Come back if you get stuck. We love pivot tables around here.

  1. Select the whole layout
  2. Click on “Format as Table”
  3. Choose a design you like.
  4. That’s it…you can now sort on any column and everything to either side gets moved with it.

Exactly my thoughts when reading this. I hate it when people try to make the spreadsheet “pretty” without using the functions of the tool. I frequently have to get a file from someone and spend an hour to get it in shape to pull the information from it that they want.

Even worse is I have one director that thinks that hiding a row is the same as deleting it and can’t understand why the totals (that they do by hand on a calculator) don’t match those on the sheet.

I didn’t build this spreadsheet, so I’m stuck with it. Anyway, yes, a pivot table seems to be the way to go. Problem is that all the names and other data were entered pretty inconsistently (“Bob Smith” here, “Robert Smith” there). I’ll have to clean it up a bit first.

But thanks for the advice. And this gives me a chance to learn more about pivot tables. I’m barely familiar with them. I’m the Word guru around here, but I’m not nearly as good at Excel.

Hey, that’s a good one! Won’t use it for this project, but I can think of a dozen other times I could use it.
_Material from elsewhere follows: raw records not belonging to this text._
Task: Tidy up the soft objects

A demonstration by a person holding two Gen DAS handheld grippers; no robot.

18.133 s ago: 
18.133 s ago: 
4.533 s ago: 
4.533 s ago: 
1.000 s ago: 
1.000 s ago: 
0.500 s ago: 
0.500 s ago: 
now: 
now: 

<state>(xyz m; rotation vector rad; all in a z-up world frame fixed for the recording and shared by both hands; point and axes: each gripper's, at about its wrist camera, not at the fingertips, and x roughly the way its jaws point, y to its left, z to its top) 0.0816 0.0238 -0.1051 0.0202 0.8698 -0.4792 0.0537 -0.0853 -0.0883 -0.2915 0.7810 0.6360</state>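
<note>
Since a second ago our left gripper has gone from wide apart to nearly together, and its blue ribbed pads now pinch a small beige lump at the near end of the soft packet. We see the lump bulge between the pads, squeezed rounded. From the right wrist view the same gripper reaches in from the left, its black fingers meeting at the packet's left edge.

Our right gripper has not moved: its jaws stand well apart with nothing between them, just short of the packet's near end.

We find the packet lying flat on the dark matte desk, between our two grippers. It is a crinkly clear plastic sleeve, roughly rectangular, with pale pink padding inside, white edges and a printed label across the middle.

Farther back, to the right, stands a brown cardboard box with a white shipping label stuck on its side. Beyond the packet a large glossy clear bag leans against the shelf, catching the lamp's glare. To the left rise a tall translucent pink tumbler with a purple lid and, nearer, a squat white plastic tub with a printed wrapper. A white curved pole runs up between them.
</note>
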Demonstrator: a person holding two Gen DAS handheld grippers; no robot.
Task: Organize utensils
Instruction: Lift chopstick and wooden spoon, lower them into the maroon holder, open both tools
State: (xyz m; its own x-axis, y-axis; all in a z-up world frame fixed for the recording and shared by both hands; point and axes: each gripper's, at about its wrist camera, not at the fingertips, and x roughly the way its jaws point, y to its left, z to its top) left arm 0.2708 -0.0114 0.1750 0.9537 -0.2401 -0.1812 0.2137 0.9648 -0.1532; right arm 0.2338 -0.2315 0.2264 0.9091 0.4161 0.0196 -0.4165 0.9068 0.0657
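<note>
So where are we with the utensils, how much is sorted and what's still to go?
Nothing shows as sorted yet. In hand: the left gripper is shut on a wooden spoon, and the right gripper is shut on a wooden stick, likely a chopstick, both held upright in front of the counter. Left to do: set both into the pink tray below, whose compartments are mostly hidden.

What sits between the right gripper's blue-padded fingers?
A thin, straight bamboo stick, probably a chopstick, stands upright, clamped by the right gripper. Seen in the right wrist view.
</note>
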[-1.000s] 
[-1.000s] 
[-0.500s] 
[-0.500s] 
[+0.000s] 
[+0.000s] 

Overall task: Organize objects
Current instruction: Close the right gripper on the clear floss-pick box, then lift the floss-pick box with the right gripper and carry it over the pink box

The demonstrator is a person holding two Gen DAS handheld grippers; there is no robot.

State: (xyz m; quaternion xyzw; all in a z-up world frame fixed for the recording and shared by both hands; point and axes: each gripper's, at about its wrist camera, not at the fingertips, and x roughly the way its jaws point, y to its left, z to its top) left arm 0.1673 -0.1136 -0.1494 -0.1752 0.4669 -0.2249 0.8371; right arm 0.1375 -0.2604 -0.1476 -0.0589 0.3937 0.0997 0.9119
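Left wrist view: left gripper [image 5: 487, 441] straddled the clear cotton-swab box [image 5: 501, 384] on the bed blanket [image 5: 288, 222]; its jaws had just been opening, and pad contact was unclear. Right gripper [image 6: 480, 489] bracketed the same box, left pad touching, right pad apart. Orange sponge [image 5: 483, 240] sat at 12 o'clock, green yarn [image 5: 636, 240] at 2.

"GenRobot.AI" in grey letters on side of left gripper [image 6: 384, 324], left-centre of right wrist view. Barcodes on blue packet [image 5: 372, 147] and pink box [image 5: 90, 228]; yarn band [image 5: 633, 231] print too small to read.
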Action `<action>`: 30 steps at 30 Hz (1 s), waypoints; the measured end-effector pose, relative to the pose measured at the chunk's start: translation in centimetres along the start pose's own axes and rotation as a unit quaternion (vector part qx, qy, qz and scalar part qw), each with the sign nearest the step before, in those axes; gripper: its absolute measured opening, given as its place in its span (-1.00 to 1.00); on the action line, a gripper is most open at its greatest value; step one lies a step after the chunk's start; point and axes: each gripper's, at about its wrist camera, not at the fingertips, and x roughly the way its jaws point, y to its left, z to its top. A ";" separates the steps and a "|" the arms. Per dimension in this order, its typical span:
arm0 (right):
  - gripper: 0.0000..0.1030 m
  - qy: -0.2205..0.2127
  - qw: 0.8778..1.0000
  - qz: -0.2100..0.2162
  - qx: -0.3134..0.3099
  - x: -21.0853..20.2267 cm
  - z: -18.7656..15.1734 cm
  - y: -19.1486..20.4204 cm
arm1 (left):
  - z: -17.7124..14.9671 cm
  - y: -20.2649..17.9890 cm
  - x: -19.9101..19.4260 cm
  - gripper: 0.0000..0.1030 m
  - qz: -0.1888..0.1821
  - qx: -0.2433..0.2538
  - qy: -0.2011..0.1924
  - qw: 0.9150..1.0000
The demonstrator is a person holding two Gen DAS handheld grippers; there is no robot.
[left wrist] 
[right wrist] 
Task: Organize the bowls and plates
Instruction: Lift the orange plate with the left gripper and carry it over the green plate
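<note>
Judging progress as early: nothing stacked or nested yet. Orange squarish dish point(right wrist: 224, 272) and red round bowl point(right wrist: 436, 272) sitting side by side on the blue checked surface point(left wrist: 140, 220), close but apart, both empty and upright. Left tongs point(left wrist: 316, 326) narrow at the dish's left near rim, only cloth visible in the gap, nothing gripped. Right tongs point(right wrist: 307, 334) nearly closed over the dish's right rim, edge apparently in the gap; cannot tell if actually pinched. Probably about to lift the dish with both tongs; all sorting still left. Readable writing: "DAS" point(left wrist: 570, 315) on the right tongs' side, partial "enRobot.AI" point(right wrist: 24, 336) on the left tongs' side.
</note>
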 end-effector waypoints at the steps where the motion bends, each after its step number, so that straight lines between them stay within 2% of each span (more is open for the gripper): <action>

Screw that, man. If you get stuck cleaning it up to do anything useful with it, show the mouthbreather that made it the right way to do it. Because the way it sounds, a pivot table isn’t going to work with the chart described in the OP. Is this what it looks like?

Salesman  Item       Price
Bob       Apples     1.00
Bob       Oranges    2.00
Bob       Computers  100.00
Bob Sub              103.00
Tom       Apples     4.00
Tom       Oranges    12.00
Tom       Computers  -100.00
Tom Sub              -84.00

*Tom dropped a computer

If so, a pivot isn’t going to work until you get rid of those subtotals.

If one doesn’t learn pivot tables, he will eternally suffer “spreadsheet hell.”

This happens because he will be given a spreadsheet that he has to calculate subtotals for. Eventually, he puts a bunch of conditional sums (e.g. SUMIF()) cell by cell or rearrange columns to make the subtotal command work the he wants. All of those steps basically reinvented pivot tables. Pivot tables get it done in 30 seconds. The manual method takes hours and is full of errors.